Instructions for the task:
I need the lines below from the one with "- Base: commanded" down to the one with "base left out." reproduced exactly, both ends included, and nothing else.

Raw data:
◆ ◆ ◆ ◆

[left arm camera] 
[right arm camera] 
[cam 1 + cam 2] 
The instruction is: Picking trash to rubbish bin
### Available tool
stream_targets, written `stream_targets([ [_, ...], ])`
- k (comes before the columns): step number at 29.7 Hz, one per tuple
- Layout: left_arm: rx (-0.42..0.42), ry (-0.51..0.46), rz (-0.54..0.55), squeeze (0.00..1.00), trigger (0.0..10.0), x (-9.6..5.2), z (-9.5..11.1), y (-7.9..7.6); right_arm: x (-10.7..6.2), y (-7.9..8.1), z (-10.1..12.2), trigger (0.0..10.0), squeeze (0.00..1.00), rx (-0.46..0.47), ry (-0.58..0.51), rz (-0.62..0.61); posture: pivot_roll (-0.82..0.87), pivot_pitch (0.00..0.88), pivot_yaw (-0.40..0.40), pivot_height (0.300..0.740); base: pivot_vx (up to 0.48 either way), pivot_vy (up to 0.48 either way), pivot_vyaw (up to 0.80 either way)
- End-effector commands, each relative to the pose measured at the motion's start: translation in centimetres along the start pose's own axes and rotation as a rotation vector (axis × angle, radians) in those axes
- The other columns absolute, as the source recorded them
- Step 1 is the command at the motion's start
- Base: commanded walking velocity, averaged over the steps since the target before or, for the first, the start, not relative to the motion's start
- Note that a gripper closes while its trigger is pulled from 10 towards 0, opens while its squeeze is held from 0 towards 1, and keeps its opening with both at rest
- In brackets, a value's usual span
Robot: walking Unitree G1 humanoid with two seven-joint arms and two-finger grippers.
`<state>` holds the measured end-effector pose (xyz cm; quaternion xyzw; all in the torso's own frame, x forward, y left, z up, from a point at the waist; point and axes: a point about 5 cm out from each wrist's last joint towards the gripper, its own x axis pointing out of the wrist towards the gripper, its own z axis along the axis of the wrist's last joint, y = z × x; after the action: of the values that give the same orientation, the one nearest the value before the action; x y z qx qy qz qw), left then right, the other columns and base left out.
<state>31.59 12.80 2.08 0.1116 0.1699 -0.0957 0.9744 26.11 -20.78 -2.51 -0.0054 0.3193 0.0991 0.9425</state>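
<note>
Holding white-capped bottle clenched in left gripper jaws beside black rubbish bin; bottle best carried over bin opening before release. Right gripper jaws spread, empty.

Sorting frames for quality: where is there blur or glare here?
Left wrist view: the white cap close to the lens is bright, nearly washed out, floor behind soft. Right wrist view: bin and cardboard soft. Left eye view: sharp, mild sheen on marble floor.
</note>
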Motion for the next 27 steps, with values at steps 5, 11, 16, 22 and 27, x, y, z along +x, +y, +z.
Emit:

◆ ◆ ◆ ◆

Your response:
- Base: commanded walking velocity, averaged over the steps since the target before or, for the first, the start, not relative to the motion's start
- Note that a gripper closes while its trigger is pulled from 10 towards 0, opens while its squeeze is held from 0 towards 1, and keeps its opening with both at rest
- In brackets, a value's usual span
Robot: walking Unitree G1 humanoid with two seven-joint arms and two-finger grippers.
`<state>` holds the measured end-effector pose (xyz cm; quaternion xyzw; all in the torso's own frame, x forward, y left, z up, from a point at the waist; point and axes: a point about 5 cm out from each wrist's last joint towards the gripper, its own x axis pointing out of the wrist towards the gripper, its own z axis along the axis of the wrist's last joint, y = z × x; after the action: of the values that give the same orientation, the one nearest the value before the action; x y z qx qy qz qw), left then right, the other columns and base left out.

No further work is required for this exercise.